In what is believed to be the largest meta-analysis of its kind on the subject, the researchers reviewed individual patient data of 8,814 patients from seven randomized clinical trials on radiation therapy for prostate cancer—studies that enrolled a substantial number of Black men and were conducted by the Radiation Therapy Oncology Group (RTOG)/NRG Oncology. All patients in the trials received either standard or high-dose radiation therapy, and some also underwent short- or long-term androgen deprivation therapy.
Of the total, 1,630 men self-identified as Black and 7,184 as white. Overall, Black men were younger, with a median age of 68 versus 71, and they were significantly more likely to have high-risk disease.
Ting Martin Ma, a resident physician in the Department of Radiation Oncology at the David Geffen School of Medicine at UCLA, said Black men are more likely to be diagnosed with prostate cancer than white men, and they have a two-fold increased risk of dying from the disease, but until now there have been no significant studies to assess race-specific differences in response to initial therapy.
“Although previous studies have shown that death due to prostate cancer was similar for Black men and white men—provided there is equal access to care and standardized treatments—death from prostate cancer often is the culmination of many years of multiple salvage therapies, and prostate cancer mortality does not intrinsically capture initial responsiveness to primary therapy,” Ma said.
Co-senior author Daniel Spratt, the chairman of the Department of Radiation Oncology at University Hospitals Seidman Cancer Center, said, “Race is a social construct, and thus any findings observed must be viewed through this lens; this includes the social and/or biological manifestations from structural racism.”

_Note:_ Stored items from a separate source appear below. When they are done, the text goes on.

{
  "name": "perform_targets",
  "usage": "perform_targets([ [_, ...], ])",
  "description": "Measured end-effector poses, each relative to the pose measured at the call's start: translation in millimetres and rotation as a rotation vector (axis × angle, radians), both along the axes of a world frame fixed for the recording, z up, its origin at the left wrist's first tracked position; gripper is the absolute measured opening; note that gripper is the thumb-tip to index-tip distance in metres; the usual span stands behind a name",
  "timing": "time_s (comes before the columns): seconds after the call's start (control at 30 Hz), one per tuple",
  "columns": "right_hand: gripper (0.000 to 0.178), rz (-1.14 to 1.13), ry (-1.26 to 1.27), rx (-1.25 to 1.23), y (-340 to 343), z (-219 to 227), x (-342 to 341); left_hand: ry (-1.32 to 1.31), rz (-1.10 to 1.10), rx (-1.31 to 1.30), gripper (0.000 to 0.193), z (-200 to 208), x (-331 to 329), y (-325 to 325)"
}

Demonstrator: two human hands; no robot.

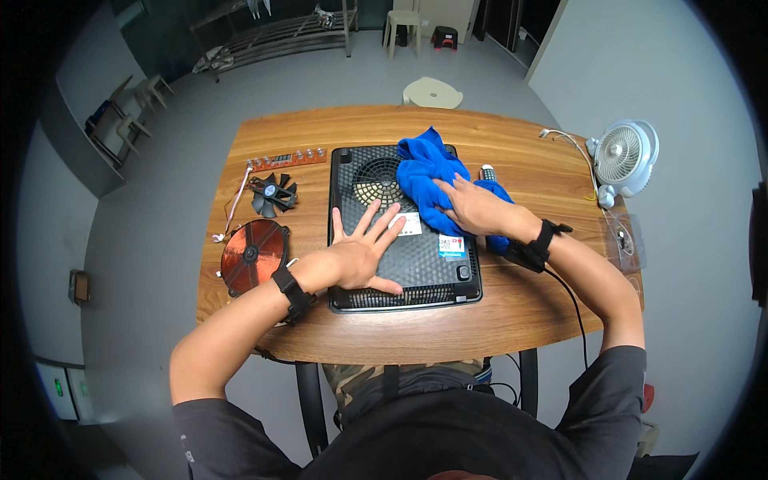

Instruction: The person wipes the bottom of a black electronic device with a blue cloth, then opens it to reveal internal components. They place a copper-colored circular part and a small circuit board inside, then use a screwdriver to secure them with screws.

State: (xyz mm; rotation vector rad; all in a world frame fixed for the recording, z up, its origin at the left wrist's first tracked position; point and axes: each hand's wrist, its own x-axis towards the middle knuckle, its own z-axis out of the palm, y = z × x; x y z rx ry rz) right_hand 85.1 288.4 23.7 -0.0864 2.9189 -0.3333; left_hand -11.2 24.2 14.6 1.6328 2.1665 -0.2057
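On the wooden table, the black underside of an induction cooker housing (424,276) faces up, with a round vent grille and stickers. My left hand (360,252) lies flat on it with fingers spread, holding nothing. Bunched over the housing's right side is a blue cloth (424,172). My right hand (484,210) grips this cloth and presses it against the housing; part of the fingers and the cloth's lower end are hidden by the hand and wrist.
Left of the housing lie a copper coil (253,254), a black fan (274,194) and a narrow circuit board (290,158). On the right are a remote control (488,173), a small white-blue fan (626,156) and a clear plastic piece (626,240). A stool (433,93) stands beyond the table.
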Motion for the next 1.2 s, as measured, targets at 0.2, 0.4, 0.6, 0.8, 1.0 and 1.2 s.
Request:
perform_targets([
  [0.2,0.053,0.216,-0.122,-0.237,-1.4,36.3,43.7,-0.008,-0.002,-0.006,0.132,-3.0,-1.8,0.8],
  [0.4,0.063,0.45,-0.15,-0.089,-19.7,33.6,86.6,-0.006,-0.006,-0.034,0.133,-5.5,-2.7,2.5],
  [0.6,0.064,0.351,0.014,-0.035,-36.0,21.5,102.4,-0.005,-0.013,0.032,0.129,-8.4,-1.7,-1.7],
  [0.8,0.046,0.23,0.149,-0.057,-49.8,7.2,129.3,-0.002,-0.004,0.036,0.132,-6.0,0.1,-1.1],
  [1.0,0.04,0.216,0.357,-0.084,-49.4,-8.7,137.6,0.001,-0.015,0.066,0.134,-7.5,-0.4,-2.3],
  [1.2,0.051,0.146,0.212,-0.246,-44.8,14.0,121.9,0.01,-0.02,0.063,0.133,-5.3,0.2,-3.3],
])
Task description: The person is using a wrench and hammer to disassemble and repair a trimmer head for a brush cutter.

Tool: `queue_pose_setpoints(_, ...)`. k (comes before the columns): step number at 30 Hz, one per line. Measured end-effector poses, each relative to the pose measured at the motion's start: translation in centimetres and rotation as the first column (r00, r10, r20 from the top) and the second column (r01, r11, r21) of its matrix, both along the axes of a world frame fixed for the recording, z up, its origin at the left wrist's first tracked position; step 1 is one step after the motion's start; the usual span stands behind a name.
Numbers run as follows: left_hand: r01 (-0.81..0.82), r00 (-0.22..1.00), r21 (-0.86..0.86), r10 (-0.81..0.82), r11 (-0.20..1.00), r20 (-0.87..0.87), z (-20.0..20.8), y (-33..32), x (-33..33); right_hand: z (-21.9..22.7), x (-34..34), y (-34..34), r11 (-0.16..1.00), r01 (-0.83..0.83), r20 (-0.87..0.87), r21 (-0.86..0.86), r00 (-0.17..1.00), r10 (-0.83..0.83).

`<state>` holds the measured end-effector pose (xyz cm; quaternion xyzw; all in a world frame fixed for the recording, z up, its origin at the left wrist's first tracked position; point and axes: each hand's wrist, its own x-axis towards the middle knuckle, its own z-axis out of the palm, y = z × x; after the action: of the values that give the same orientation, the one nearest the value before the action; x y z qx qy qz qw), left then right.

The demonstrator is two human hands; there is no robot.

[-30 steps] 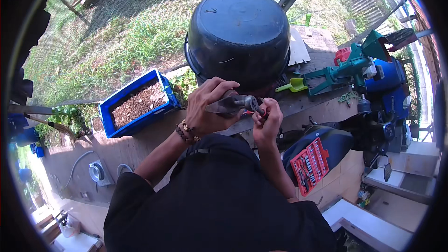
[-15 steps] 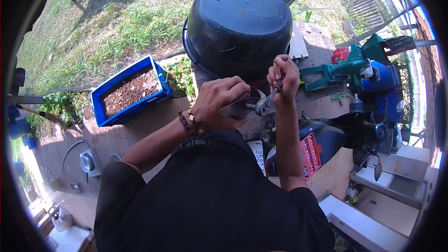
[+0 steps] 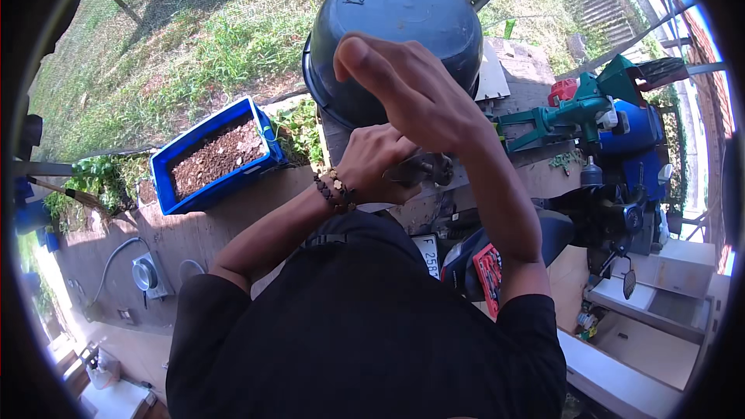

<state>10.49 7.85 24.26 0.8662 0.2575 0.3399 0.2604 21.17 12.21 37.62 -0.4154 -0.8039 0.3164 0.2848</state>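
My left hand (image 3: 371,157), with beaded bracelets on the wrist, is closed around a grey metal part (image 3: 413,173). The part has a flat plate and a rounded end that sticks out beyond my fingers; its kind I cannot make out. My right hand (image 3: 415,89) is raised above and in front of it, fingers stretched toward the upper left, with nothing seen in it. It covers part of an upturned black tub (image 3: 400,19) behind. Below my right forearm lies an open red case (image 3: 489,275) of small tools, on the motorbike seat (image 3: 543,229).
A blue planter (image 3: 167,157) filled with soil stands to the left. Green hand-cranked machinery (image 3: 570,112) is mounted on the wooden bench to the right. A motorbike mirror (image 3: 628,285) juts out at the right, above white drawers (image 3: 636,349).
My right hand has let go of the red-handled tool at the metal part and risen up and left, now opened out. The left hand keeps its hold, shifted slightly right.
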Motion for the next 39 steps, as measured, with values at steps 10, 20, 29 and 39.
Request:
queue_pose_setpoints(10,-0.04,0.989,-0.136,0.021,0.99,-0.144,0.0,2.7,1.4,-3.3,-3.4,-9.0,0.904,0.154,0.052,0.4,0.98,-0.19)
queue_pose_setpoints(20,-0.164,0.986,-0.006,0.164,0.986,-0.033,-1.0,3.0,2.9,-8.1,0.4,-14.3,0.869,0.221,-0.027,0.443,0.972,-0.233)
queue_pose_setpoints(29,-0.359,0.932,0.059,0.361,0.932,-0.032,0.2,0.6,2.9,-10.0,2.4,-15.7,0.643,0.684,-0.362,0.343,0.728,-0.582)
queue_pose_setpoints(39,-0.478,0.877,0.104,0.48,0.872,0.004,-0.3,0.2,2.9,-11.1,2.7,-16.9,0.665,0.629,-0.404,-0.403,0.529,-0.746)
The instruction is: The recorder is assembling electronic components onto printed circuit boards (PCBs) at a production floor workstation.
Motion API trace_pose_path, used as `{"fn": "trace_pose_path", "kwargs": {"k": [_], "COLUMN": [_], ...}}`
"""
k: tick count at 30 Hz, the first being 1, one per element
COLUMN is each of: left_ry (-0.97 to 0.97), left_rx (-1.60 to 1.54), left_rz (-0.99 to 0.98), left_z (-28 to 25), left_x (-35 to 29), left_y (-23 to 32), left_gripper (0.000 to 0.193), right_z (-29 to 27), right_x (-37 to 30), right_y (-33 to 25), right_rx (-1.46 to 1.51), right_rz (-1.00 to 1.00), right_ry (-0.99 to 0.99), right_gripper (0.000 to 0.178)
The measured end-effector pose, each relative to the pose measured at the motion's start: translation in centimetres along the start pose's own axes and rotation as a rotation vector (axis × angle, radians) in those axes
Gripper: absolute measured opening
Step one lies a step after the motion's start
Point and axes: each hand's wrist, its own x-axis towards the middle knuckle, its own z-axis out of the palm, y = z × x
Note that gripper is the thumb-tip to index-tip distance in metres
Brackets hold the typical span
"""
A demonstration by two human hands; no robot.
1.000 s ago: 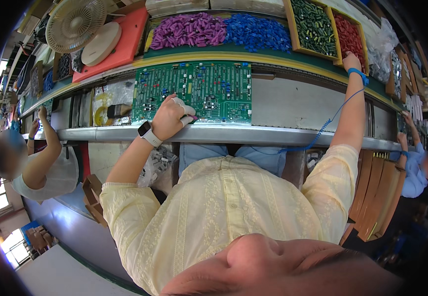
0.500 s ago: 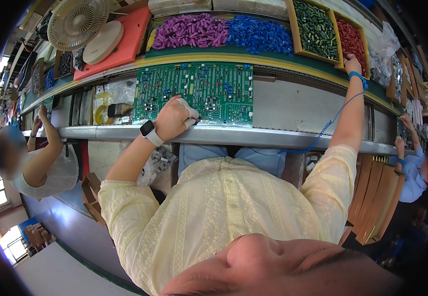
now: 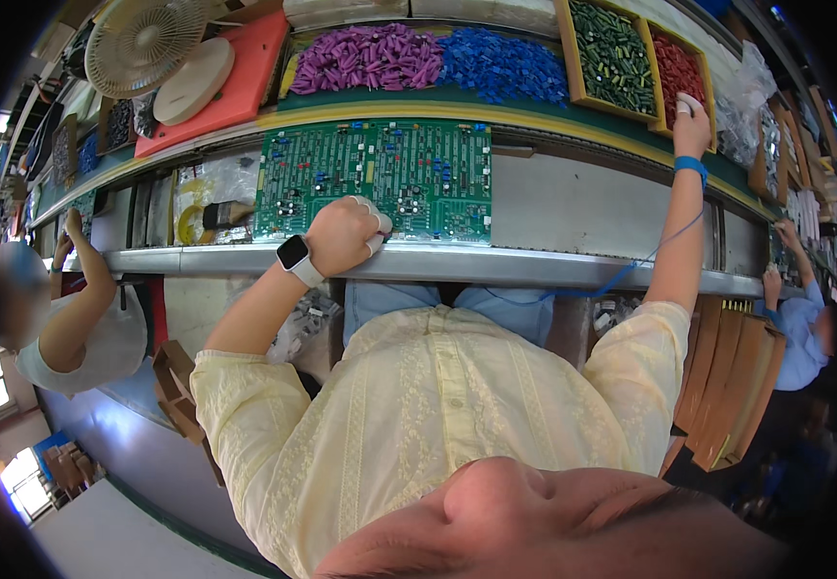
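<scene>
Setting: I am looking down on an assembly line, a long workbench (image 3: 573,198) curving across the view with a metal front rail (image 3: 534,265) along its near edge.
Board: the green circuit board (image 3: 375,179) is lying flat near the middle of the workbench, just behind the front rail, already carrying many small parts.
Left hand: my left hand (image 3: 341,236) is resting closed over the board's near edge, fingers curled with white finger cots showing; I cannot tell whether it is pinching a part.
Right hand: my right hand (image 3: 690,121) is reaching far to the right back corner, fingertips dipping into the tray of red components (image 3: 681,69); a blue wrist strap (image 3: 690,166) is trailing its cord back toward me. Whether anything is gripped, I cannot tell.
Far edge: heaps of purple components (image 3: 370,58) and blue components (image 3: 505,66) are lying along the back, beside a tray of green components (image 3: 611,43).
Left end: a fan (image 3: 138,43) is standing at the back left corner.
Neighbours: a co-worker (image 3: 81,309) is working at the left end, another co-worker (image 3: 799,318) at the right.
Handling: I am judging the board to be stiff, light and fragile; holding it by its bare edges looks safest, while the small red parts are needing a fingertip pinch.
</scene>
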Motion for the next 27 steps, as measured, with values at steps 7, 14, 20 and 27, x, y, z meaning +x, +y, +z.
{"fn": "trace_pose_path", "kwargs": {"k": [7, 14, 20, 27], "left_ry": [0.060, 0.242, 0.274, 0.242], "left_rx": [0.035, 0.004, -0.030, -0.051], "left_rz": [0.043, 0.026, 0.050, 0.049], "left_z": [-0.6, -1.6, -0.9, -1.1], "left_x": [-0.8, -1.4, -2.2, -2.1], "left_y": [0.4, 1.0, 0.6, 0.6], "left_gripper": [0.023, 0.034, 0.037, 0.036], "right_z": [0.6, 1.7, 2.8, 2.9], "right_x": [-18.5, -24.3, -24.9, -24.7], "right_y": [-17.1, -22.3, -22.4, -23.0], "right_rx": [0.491, 0.076, -0.027, -0.003], "right_rz": [-0.216, -0.538, -0.695, -0.630], "right_ry": [-0.815, -0.894, -0.833, -0.896], "right_gripper": [0.023, 0.018, 0.011, 0.011]}}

Ma added that it is important to note that the men in these studies not only had access to clinical trials, but they enrolled in trials in which all patients received the same treatment. Because Black men tend to be less willing to entertain the idea of participating in clinical trials—a byproduct of medical mistrust—this equity in access to care and receipt of treatment may not be representative of the general population.
“These results do not suggest that there are no biological differences that might drive differences in prostate cancer incidence between racial groups,” the authors said. “In fact, it is possible that the association with differential treatment response that is noted might be, at least in part, explained by differences in underlying biology.”